Segment Open

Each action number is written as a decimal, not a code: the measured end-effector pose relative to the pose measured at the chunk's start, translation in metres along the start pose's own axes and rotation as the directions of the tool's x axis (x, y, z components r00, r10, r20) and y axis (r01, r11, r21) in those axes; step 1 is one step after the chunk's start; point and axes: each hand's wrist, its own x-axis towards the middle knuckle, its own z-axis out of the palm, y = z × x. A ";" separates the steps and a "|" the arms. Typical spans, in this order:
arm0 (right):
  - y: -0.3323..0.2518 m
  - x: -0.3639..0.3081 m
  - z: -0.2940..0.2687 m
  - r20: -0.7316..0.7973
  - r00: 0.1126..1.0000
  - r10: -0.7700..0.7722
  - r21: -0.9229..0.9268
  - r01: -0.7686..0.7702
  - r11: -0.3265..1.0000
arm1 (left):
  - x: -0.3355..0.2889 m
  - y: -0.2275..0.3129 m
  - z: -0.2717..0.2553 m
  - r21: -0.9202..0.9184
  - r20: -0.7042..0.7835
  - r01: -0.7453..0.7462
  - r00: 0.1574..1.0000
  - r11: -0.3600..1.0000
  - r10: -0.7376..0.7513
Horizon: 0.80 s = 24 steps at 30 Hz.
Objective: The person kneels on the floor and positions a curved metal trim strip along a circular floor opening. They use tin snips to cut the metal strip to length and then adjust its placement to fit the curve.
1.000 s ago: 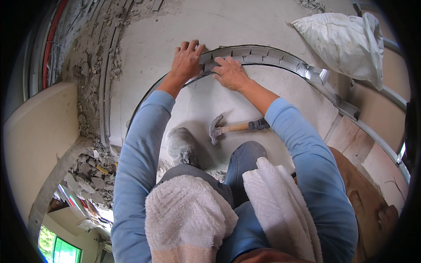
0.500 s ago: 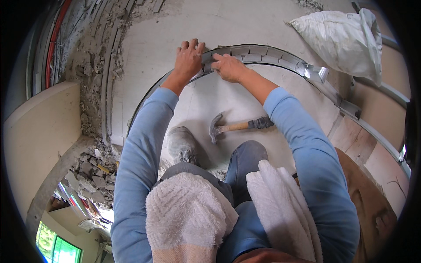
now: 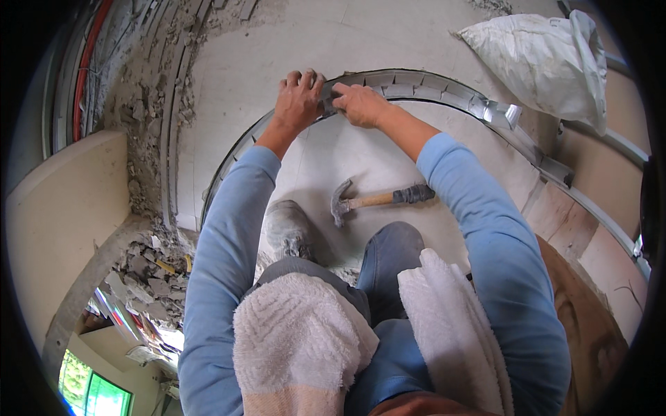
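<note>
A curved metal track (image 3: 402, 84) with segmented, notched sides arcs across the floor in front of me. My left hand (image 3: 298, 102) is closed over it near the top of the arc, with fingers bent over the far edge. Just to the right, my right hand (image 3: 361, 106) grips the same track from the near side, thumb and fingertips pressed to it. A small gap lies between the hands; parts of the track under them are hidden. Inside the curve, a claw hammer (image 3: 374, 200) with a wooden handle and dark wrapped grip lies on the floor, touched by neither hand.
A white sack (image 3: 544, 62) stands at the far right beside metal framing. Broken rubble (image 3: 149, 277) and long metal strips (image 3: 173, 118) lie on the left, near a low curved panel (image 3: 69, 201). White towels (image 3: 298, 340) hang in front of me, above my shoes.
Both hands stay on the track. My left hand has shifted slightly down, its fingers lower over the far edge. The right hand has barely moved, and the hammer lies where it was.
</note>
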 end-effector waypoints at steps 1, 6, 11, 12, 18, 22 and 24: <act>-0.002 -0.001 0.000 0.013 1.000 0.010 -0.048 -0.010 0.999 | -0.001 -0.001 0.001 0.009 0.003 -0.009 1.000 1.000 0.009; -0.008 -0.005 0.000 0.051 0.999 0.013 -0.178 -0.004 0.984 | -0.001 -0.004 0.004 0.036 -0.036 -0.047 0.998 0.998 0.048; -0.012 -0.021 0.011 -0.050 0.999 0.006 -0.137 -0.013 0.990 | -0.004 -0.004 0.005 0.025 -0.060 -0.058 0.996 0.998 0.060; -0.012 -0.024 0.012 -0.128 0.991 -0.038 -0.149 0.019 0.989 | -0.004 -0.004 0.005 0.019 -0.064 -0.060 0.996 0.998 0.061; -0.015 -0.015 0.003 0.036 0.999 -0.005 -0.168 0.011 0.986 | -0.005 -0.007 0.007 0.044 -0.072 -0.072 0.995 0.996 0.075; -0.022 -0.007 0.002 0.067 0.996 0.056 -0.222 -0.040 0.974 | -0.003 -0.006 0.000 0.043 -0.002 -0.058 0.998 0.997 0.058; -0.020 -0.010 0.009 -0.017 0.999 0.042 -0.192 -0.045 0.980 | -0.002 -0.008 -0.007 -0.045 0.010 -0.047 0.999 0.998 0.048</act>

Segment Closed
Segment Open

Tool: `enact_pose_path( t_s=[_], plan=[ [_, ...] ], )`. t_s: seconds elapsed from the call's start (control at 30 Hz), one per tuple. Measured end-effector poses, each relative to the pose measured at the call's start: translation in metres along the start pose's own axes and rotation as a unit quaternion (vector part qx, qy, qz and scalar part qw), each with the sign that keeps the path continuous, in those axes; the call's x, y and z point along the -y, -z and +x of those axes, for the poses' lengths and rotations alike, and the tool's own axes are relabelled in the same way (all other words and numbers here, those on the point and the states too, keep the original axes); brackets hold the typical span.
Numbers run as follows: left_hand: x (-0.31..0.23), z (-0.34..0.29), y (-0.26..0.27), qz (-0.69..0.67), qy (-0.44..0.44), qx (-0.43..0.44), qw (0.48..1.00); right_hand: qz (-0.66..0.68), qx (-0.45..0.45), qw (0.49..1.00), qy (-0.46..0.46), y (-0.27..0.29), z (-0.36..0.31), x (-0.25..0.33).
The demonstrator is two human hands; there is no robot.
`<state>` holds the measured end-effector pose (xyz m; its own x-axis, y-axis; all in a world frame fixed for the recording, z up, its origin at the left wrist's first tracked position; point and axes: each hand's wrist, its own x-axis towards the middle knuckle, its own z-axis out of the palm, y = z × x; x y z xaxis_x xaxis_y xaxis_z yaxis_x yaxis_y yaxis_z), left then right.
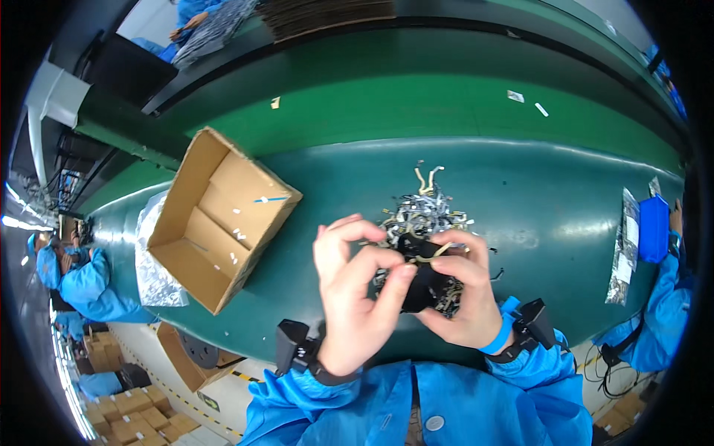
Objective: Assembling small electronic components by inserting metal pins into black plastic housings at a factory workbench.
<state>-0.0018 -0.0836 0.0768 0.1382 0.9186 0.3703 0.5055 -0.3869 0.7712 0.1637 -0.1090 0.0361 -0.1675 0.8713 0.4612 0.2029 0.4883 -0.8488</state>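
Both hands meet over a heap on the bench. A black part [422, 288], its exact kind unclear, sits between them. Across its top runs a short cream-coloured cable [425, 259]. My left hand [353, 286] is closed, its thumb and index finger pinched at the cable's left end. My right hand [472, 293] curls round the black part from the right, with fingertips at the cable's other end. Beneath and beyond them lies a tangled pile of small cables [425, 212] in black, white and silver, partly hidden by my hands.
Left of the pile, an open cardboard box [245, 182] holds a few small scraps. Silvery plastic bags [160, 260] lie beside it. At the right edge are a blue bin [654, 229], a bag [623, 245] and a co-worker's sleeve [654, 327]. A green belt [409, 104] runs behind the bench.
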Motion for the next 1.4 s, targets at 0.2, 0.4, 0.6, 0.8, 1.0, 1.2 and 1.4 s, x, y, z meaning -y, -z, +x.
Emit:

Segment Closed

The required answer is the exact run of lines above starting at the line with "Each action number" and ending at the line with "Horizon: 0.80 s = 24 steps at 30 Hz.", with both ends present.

Each action number is written as a decimal, not a code: the measured end-effector pose relative to the pose measured at the chunk's start, translation in metres along the start pose's own axes and rotation as the directions of the tool's x axis (x, y, z components r00, r10, r20) and y axis (r01, r11, r21) in those axes; step 1 is one step after the chunk's start; point and axes: each hand's wrist, its own x-axis towards the middle knuckle, its own z-axis out of the palm, y = z × x. A ";" separates the steps and a "|" the arms. Typical spans, in this order:
arm0 (right):
  - y: -0.3323..0.2518 m
  - x: -0.3639..0.3081 m
  - z: -0.2940..0.2687 m
  - r20: -0.7316..0.7973
  - r00: 0.1126..1.0000
  - r10: -0.7700..0.7722
  - r21: -0.9229..0.9268
  - r01: -0.7686..0.7702
  - r11: -0.3265..1.0000
arm1 (left):
  - x: -0.3355..0.2889 m
  - y: -0.2275..0.3129 m
  - z: -0.2717..0.2553 m
  - r21: -0.9202..0.9184
  - r20: -0.7042..0.7835
  - r01: -0.7453..0.7462
  - r00: 0.1574..1.0000
  - r11: -0.3600..1.0000
  - r10: -0.7376..0.7513
Horizon: 0.80 s = 24 steps at 30 Hz.

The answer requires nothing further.